How are you working to expand access to TAVR in Texas?
Dr. Mack: This really goes back to the point about why blending clinical care with research is something we feel so strongly about. We are able to deliver our patients access to the most cutting edge, advanced technology possible. Because of all our experience in research and because of the ability to access this care, we now have six programs, including in College Station, that are able to provide TAVR. We are the largest provider of this therapy in Texas and the fourth largest in the country.
Being involved in these research trials certainly allows us to bring new therapy to patients and to have a front row seat in learning about the therapy, so we can make the most informed decision about what therapy is best for our patients.
Dr. Gray: I had to take many patients from the Brazos Valley out of Bryan/College Station and over to Austin to get TAVR’s done before, or they had to drive all the way to Houston. They were happy that they got that they got access to the treatment and got their valve replaced, but it was still very inconvenient in terms of the travel time. When you don’t feel well, you barely want to get in the car and drive to your doctor, much less drive a few hours away. With the support and help of Dr. Mack and the Central Texas crew, we were able to establish the program here in College Station and basically cut that travel problem out.
Is TAVR the final answer?
Dr. Mack: TAVR will continue to evolve and get better. Probably the most common question that we ask is, “Well, if TAVR is so good, why isn’t it for everybody?” The reason is that it has only been studied in elderly patients. We don’t know how long the TAVR valves last and we don’t know if they last as long as the surgical valves do. They’re basically made of the same material but are of a different design. When you’re in your 50s and 60s, you need a valve to last hopefully 25 or 30 years. So, the main question we have right now for a 60-year-old patient coming in is, is this the best valve for them? Right now, we still recommend surgery in those patients.
So, there’s still a lot of study that can and should be done. It’s a great valve, but is it a perfect valve? I think there’s always a way to make something better.
Dr. Gray: This is what research is about — continuing to improve upon what exists, to increase the options, enhance the choices and most importantly, get people more access to the care they need. We take what we see day in and day out clinically and treat as best as we can based on what’s available, then we turn to research and see what we can do to help make more available.
What motivates you to keep pushing your research forward amid challenges?
Dr. Mack: Research is all about operating around challenges — fixing problems and finding solutions to questions that exist related to a patient or a condition. I’ve been doing this for 45 years now and focusing on the science continues to be a comfort.
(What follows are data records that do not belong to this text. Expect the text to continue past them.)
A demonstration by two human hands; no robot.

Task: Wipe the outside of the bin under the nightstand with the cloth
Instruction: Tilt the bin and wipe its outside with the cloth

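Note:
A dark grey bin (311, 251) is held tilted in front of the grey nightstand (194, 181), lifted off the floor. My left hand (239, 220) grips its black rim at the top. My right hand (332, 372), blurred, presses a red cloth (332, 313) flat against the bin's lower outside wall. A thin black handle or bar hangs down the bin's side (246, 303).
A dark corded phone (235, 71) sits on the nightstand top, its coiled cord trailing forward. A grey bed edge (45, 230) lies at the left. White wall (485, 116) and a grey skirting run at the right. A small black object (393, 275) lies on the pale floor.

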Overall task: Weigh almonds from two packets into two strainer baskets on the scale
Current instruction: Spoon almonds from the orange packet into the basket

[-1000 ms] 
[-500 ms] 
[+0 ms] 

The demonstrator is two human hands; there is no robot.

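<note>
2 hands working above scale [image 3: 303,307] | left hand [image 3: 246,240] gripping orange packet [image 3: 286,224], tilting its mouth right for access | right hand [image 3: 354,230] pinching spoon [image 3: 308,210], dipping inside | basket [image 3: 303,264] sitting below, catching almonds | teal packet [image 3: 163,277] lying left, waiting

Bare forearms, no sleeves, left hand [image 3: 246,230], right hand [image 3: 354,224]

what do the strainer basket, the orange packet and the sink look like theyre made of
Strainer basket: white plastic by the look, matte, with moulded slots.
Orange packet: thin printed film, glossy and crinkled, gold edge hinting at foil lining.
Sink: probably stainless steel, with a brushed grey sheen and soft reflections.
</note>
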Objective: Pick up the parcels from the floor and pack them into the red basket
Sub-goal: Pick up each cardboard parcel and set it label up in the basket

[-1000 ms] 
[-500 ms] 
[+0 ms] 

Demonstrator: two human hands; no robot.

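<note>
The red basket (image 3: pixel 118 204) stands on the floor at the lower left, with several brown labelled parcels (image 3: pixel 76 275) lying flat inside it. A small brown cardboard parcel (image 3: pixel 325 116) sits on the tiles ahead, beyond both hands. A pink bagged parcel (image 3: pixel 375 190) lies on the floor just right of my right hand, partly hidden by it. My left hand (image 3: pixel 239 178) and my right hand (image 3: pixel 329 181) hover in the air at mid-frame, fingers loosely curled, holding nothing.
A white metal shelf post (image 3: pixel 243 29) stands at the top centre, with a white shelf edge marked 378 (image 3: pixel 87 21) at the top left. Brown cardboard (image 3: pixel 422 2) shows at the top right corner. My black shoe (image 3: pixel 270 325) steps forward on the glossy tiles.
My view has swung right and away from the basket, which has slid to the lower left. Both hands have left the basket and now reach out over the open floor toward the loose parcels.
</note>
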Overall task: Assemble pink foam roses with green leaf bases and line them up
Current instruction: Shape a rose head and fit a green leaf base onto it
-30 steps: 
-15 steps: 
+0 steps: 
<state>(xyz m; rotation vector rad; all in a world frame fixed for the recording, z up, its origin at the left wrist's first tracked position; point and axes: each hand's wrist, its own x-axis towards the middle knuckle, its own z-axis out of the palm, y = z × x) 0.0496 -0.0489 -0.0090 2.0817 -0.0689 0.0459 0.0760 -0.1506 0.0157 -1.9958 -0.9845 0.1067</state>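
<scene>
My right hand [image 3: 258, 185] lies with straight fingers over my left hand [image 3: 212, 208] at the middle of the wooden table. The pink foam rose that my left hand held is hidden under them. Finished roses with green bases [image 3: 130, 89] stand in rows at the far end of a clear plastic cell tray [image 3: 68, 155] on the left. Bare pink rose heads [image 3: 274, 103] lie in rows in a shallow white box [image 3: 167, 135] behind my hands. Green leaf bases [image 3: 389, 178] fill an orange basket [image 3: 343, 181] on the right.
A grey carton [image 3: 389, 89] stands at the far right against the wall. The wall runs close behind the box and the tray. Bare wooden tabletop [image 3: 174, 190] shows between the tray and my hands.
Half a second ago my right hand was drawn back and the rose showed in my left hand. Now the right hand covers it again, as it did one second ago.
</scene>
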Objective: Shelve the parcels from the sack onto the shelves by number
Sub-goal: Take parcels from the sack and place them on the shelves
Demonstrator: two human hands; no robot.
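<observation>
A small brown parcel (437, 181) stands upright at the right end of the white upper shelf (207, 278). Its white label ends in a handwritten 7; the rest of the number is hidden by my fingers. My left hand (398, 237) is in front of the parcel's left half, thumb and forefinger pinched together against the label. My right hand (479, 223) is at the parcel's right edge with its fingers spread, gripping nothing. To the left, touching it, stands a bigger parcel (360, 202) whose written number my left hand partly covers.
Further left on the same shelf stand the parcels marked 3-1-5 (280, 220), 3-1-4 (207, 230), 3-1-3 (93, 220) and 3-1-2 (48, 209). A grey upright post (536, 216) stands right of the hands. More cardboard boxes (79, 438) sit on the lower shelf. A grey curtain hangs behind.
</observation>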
You also have to remind yourself of the wins, frankly. Not every study creates an FDA-approved drug or clears the way for the next TAVR. But you find answers even at more grassroots levels. You help people by giving them more time, giving them hope. You’ve got to embrace those wins.
Dr. Gray: I had the distinct honor and privilege of caring for a patient who was a World War II hero. He recently died and his family wrote me a letter thanking me for giving him six more years of life to meet his grandchildren and finish writing a book. We can talk about research and we can talk about all these new technologies and what have you, but it really comes down to the patients that we’re treating. It all comes down to giving these patients that kind of life and helping them with another year, or another six, like we were able to do with this gentleman.